Dataset section
-*-
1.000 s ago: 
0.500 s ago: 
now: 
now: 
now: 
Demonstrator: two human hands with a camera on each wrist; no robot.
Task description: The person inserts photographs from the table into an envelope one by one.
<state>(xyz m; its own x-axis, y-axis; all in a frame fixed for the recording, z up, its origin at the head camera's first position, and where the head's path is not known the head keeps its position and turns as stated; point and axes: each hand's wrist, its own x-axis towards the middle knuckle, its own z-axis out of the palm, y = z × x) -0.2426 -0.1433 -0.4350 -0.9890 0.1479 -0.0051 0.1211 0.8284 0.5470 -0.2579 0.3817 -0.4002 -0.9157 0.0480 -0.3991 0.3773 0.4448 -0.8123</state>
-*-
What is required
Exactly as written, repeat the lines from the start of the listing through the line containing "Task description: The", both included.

Written response
1.000 s ago: 
0.500 s ago: 
now: 
now: 
now: 
Demonstrator: two human hands with a camera on each wrist; no robot.
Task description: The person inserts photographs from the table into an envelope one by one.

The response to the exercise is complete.